Search the data below for the string "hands" and copy all lines where it shows up.

• _Data supplied_:
——————————

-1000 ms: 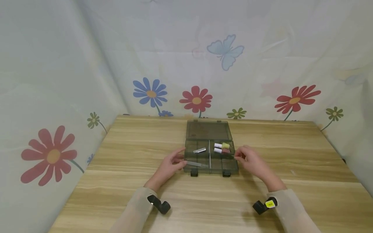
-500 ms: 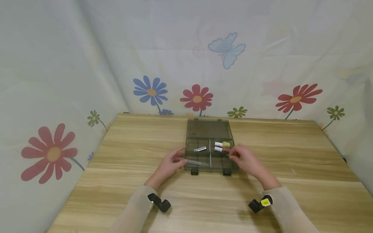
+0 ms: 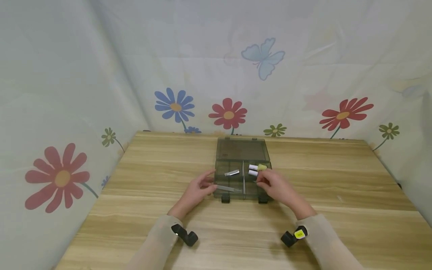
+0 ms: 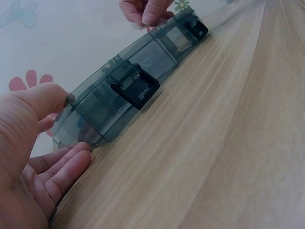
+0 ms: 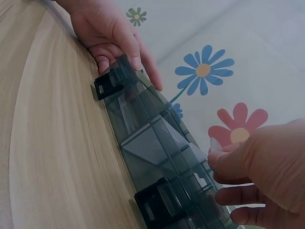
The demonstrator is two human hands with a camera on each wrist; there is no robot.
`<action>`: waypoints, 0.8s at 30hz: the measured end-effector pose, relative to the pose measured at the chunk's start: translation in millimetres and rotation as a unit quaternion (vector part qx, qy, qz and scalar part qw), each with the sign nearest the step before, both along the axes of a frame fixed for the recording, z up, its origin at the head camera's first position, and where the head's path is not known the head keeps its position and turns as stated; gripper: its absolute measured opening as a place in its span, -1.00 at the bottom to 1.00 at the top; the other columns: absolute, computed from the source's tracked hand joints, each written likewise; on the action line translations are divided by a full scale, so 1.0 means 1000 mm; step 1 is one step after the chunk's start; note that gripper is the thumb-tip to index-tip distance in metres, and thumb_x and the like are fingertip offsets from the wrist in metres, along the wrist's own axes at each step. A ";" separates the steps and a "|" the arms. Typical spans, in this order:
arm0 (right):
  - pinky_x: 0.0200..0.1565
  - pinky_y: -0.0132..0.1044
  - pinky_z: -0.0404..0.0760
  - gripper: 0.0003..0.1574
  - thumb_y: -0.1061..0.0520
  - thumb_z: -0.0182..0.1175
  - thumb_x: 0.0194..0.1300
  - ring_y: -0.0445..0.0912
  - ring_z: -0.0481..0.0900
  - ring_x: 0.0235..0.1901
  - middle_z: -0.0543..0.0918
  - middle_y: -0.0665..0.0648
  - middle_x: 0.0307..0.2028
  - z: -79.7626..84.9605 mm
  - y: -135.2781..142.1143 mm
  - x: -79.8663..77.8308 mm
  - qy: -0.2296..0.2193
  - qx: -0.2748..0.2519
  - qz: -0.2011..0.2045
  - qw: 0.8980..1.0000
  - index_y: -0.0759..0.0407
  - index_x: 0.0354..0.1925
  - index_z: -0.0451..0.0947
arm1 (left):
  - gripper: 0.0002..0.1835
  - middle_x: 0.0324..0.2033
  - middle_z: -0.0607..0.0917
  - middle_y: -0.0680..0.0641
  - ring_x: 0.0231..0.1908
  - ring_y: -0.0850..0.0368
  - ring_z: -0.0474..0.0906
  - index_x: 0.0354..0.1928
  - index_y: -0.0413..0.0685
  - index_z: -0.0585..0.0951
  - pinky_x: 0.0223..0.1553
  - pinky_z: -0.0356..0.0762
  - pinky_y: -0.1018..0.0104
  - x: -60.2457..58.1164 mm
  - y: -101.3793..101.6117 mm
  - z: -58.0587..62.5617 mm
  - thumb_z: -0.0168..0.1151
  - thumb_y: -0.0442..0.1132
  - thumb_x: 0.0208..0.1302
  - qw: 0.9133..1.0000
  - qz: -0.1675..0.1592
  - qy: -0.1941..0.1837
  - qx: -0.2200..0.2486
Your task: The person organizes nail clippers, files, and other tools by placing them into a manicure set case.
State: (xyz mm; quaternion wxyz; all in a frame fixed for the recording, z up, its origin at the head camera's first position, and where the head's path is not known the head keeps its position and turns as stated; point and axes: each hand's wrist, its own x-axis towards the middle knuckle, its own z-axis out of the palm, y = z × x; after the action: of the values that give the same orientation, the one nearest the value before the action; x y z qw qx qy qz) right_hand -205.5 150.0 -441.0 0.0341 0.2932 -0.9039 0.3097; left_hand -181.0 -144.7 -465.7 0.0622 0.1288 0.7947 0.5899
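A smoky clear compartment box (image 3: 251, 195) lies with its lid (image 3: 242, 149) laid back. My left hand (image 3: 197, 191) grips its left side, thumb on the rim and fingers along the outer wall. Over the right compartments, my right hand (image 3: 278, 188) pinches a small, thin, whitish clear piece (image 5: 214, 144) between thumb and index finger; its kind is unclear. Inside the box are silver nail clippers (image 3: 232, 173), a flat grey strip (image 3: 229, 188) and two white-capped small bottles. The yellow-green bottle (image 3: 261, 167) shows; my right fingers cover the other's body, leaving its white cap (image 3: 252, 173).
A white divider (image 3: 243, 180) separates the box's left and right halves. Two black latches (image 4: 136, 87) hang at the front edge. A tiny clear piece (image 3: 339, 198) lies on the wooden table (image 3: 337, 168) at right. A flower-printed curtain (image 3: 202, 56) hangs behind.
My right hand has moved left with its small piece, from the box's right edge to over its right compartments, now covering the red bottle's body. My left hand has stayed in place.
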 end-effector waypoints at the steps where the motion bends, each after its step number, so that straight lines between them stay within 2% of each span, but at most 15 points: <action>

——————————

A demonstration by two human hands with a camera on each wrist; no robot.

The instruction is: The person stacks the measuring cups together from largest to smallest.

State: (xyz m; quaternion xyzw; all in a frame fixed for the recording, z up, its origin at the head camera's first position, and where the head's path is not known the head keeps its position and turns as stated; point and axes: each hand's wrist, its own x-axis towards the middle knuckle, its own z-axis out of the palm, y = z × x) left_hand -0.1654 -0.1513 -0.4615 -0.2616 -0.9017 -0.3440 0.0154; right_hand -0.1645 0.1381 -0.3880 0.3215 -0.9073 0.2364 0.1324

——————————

• _Response area_:
The demonstrator is two human hands with a camera on each wrist; there is no robot.
A demonstration by two human hands with a camera on each wrist; no robot.

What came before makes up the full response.